Evet, bu aydınlık dolu, ileri görüşlülük fışkıran cümleler, bizzat Mustafa Kemal Atatürk'e ait. Sağlığında pek çok sanat dalına önem veren ve verilmesini de söyleyen Atatürk, sinema için şu cümleleri söylüyor; "Sinema, gelecekteki dünyanın bir dönüm noktasıdır. Şimdi bize basit gibi gelen eğlence olan radyo ve sinema, bir çeyrek asra kalmadan yeryüzünün çehresini tamamen değiştirecektir. Japonya’daki kadın Amerika’daki birine benzemeye çalışacak, Afrika'daki biri de bir Eskimo’nun ne dediğini anlayacaktır. Tek ve birleşik bir dünyayı hazırlamak bakımından sinema ve radyonun keşfi yanında tarihte devirler açan matbaa, barut ve Amerika’nın keşfi gibi olaylar oyuncak nisbetinde kalacaktır"...İşte "Sinema" hakkında böyle düşünen Atatürk, dönemin en ünlü sinemacısı Münir Hayri Egeli ile el ele veriyor
Sinemanın müthiş bir keşif olduğunu düşünen Atatürk, dönemin en ünlü sinemacılarından olan "Münir Hayri Egeli"den gelen film teklifini heyecanla kabul ediyor ve müthiş bir filmin senaryosunu yazmaya başlıyorlar.Egeli, 1954’te yazdığı “Atatürk’ten Bilinmeyen Hatıralar” kitabında bu konudan şöyle bahsediyor
Egeli, yazdığı kitabında; "Senaryoyu sundum. 'İnkılabı gelecek nesillere götürecek kıvılcım öğretmenlerden fırlayacaktır, bu nedenle ana karakter Tarık'ın bir öğretmen olması daha uygundur. Ona göre düzeltmeli...' dedi..." şeklinde bahsediyor bu konudan ve devam ediyor; 'Bilmem başka neler koymalıyız?' diye sordu, 'Bir filmde kadın ve aşk unsuru da aranır ama bilmem nasıl emrederdiniz?' diye cevap verdim. Bunun üzerine; "Benim de başımdan aşk hikayeleri geçti" şeklinde yanıt verdi..." diyor.Senaryo tam 137 sayfa oluyor ve filmin hazırlıkları hızlanıyor...
Filmin senaryosu 2 kez bizzat Atatürk tarafından düzenlenip , üzerinde "Bay Münir Hayri’ye gönderilecek" notuyla gönderiliyor. Bu gel gitler sonucu senaryo 137 sayfaya ulaşıyor ve film için hazırlıklar yapılmaya başlanıyor.Fakat Atatürk'ün sağlığı el vermiyor ve bu senaryo, filme dönüştürülemiyor...

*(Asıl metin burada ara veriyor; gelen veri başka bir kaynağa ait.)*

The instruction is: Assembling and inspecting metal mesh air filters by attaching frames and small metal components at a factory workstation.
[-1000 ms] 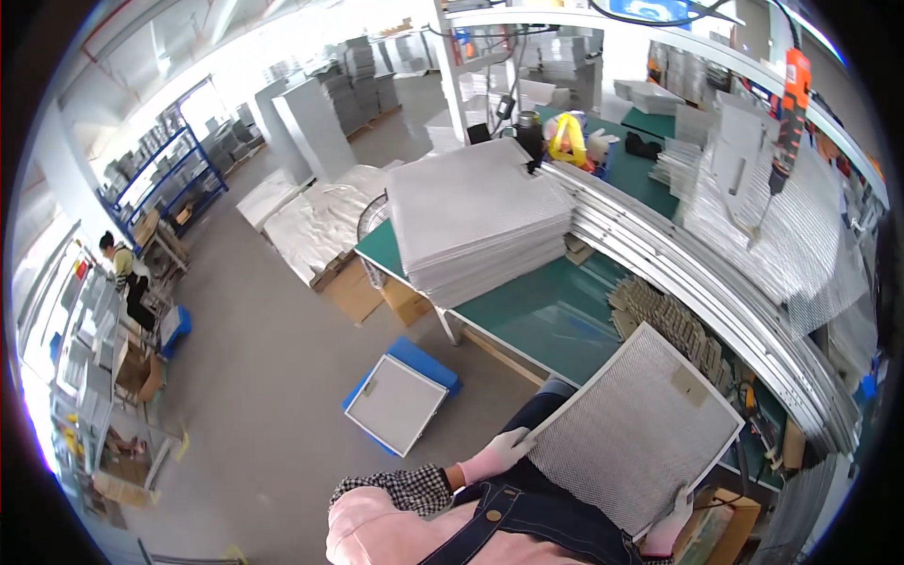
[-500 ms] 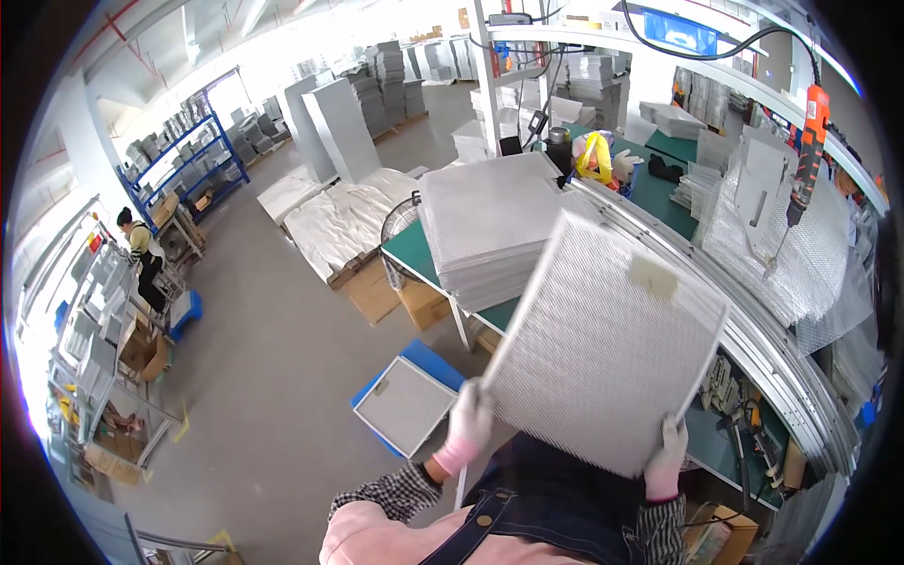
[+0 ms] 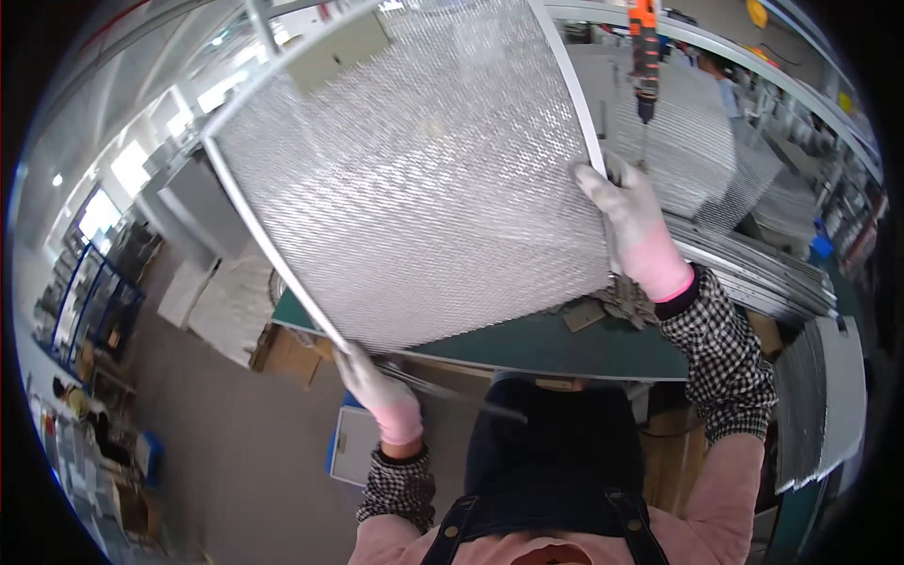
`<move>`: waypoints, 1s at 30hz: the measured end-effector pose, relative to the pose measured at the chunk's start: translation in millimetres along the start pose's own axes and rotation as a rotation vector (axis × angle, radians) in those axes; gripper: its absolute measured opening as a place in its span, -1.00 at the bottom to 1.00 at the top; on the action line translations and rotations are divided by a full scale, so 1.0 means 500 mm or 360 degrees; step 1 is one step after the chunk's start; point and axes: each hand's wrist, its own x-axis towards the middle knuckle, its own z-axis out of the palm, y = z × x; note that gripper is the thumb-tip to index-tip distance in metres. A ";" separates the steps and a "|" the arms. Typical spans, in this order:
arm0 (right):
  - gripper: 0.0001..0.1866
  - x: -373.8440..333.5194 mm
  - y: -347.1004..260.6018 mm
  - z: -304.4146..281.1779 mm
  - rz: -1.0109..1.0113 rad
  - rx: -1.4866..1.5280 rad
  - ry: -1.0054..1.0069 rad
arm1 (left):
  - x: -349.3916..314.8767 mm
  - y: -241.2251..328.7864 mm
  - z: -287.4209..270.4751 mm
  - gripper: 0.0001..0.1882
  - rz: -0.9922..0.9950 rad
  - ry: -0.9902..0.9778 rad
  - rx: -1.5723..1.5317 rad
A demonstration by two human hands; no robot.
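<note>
Silvery mesh panel [image 3: 424, 198]: raised, tilted above the green tabletop [image 3: 556, 348].
Left hand [image 3: 379, 391]: gloved, clamped on the panel's lower-left corner.
Right hand [image 3: 638, 221]: gloved, clamped on its right edge.

Mesh panel [image 3: 414, 179] silver; gloved hands [image 3: 638, 226] white, pink; sleeves [image 3: 720, 353] checked black, white; tabletop [image 3: 603, 353] green.

I see two hands [image 3: 637, 221], two checked sleeves [image 3: 725, 353], two dark straps [image 3: 453, 530], one held mesh panel [image 3: 424, 198], one orange screwdriver [image 3: 646, 66] and one blue shelf [image 3: 66, 301].
</note>
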 end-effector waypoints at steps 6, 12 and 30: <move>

Hayri Egeli ve Atatürk arasında hazırlanan bu senaryo hem Atatürk'ün sağlığının kötüleşmesi hem de film ekibinde bulunan genel sekreter "Recep Peker"in ortaya attığı olumsuz fikirler nedeniyle bir türlü filme dönüşemiyor.Senaryo şu an Ankara’da Milli Kütüphane'de tutuluyor
Bu, Türk gençlerine aydınlığa ulaşma yolunu gösterecek olan eser maalesef filme dönüştürülemiyor ve şu an Ankara'da, Milli Kütüphane'de kilit altında tutuluyor. Tam 72 yıl sonra, ünlü "Sarı Zeybek" adlı kısa belgeseli ortaya çıkaran ekip bu senaryoyu filmleştirmek istiyor, çok iyi de bir bütçe toplanıyor, fakat maalesef bu atak da sonuca bağlanamadan kaybolup gidiyor ve "Ben Bir İnkılap Çocuğuyum" filmi, rafa kaldırılıp tekrar unutuluyor. Kim bilir, belki bir gün şartlar olgunlaşır da bu senaryo çok kaliteli bir yapıma dönüştürülür, kim bilir.